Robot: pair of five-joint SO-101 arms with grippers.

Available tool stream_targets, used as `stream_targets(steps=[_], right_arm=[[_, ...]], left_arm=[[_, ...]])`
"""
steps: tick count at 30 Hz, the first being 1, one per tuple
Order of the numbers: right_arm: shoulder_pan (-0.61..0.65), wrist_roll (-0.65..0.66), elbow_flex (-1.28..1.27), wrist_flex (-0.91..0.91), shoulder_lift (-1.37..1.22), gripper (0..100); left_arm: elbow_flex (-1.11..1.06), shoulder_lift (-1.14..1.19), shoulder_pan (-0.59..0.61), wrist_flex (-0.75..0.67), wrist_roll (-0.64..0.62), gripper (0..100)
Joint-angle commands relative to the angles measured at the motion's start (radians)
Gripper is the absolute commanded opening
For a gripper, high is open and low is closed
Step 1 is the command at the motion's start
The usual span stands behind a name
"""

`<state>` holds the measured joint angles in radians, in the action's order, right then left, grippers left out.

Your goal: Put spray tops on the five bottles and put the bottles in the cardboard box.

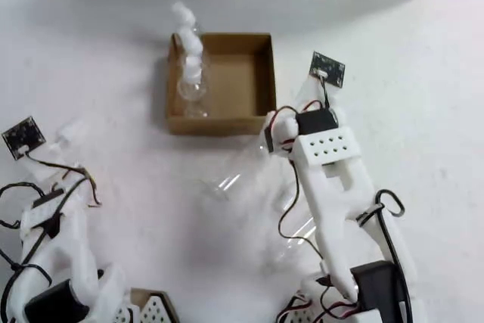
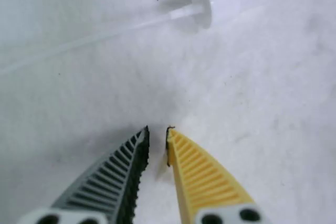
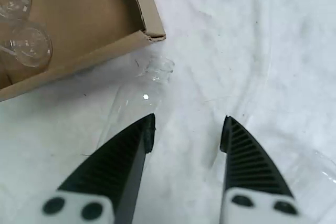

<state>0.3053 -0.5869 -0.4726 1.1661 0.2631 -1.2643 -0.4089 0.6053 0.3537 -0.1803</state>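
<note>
While the left tool (image 2: 157, 136) is held closed and empty left of the cardboard box (image 1: 219, 123), with a spray top (image 2: 215, 1) beyond its tips, the right tool (image 3: 188, 127) is spread open over an uncapped bottle (image 3: 139, 95) just beside the box.

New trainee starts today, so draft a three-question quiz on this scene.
1. True or false: the right claw is open.
2. The white plastic spray top with its thin tube is: A) screwed onto a bottle, B) lying on the white table, C) inside the box.
3. Fill in: the clear plastic bottle lying by the right claw has ___ top on its neck.
Key: 1 true; 2 B; 3 no.
</note>
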Motion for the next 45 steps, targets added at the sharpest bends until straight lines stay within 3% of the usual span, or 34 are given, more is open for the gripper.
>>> stream_targets(steps=[1, 9, 36, 45], right_arm=[[0.016, -0.005, -0.002, -0.058, 0.033, 17.6], [0.102, -0.003, -0.041, -0.107, 0.035, 17.4], [0.108, -0.015, -0.043, 0.002, 0.225, 17.6], [0.205, -0.071, -0.064, -0.073, 0.225, 17.6]], left_arm=[[0.054, -0.002, 0.005, -0.021, -0.005, 7], [0.054, -0.002, 0.007, -0.021, -0.008, 7], [0.054, -0.002, 0.007, -0.021, -0.005, 7], [0.054, -0.002, 0.005, -0.021, -0.005, 7]])
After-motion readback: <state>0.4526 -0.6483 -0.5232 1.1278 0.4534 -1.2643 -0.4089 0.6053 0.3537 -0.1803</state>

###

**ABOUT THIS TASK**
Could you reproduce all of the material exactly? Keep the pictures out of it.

**EXERCISE OUTPUT**
Robot: pair of five-joint SO-101 arms with grippers.

Available tool stream_targets, used as `stream_targets(steps=[_], right_arm=[[_, ...]], left_arm=[[_, ...]])`
"""
steps: tick count at 30 Hz, the first being 1, one per tuple
Order of the numbers: right_arm: shoulder_pan (-0.61..0.65), wrist_roll (-0.65..0.66), elbow_flex (-1.28..1.27), wrist_flex (-0.91..0.91), shoulder_lift (-1.37..1.22), gripper (0..100); left_arm: elbow_flex (-1.11..1.06), shoulder_lift (-1.14..1.19), shoulder_pan (-0.59..0.61), wrist_flex (-0.75..0.67), wrist_roll (-0.64..0.62), gripper (0..100)
Joint-angle commands relative to the angles measured at the motion's start (radians)
Gripper is the absolute commanded opening
For a gripper, high is open and low is closed
Step 1 is the command at the motion's start
The usual span stands behind a name
"""

`<state>` holds the measured joint angles in radians, in the action's order, right then left, grippers left out.

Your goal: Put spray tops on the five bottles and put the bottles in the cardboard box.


<state>0.3053 -0.5869 -0.4726 1.1661 0.2631 -1.2643 -0.4089 0.6053 0.3537 -0.1803</state>
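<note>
While the left tool (image 2: 157, 136) is held closed and empty left of the cardboard box (image 1: 219, 123), with a spray top (image 2: 215, 1) beyond its tips, the right tool (image 3: 188, 127) is spread open over an uncapped bottle (image 3: 139, 95) just beside the box.

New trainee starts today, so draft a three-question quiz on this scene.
1. True or false: the right claw is open.
2. The white plastic spray top with its thin tube is: A) screwed onto a bottle, B) lying on the white table, C) inside the box.
3. Fill in: the clear plastic bottle lying by the right claw has ___ top on its neck.
Key: 1 true; 2 B; 3 no.
</note>
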Motion for the next 45 steps, targets added at the sharpest bends until straight lines stay within 3% of the usual span, or 34 are given, more is open for the gripper.
>>> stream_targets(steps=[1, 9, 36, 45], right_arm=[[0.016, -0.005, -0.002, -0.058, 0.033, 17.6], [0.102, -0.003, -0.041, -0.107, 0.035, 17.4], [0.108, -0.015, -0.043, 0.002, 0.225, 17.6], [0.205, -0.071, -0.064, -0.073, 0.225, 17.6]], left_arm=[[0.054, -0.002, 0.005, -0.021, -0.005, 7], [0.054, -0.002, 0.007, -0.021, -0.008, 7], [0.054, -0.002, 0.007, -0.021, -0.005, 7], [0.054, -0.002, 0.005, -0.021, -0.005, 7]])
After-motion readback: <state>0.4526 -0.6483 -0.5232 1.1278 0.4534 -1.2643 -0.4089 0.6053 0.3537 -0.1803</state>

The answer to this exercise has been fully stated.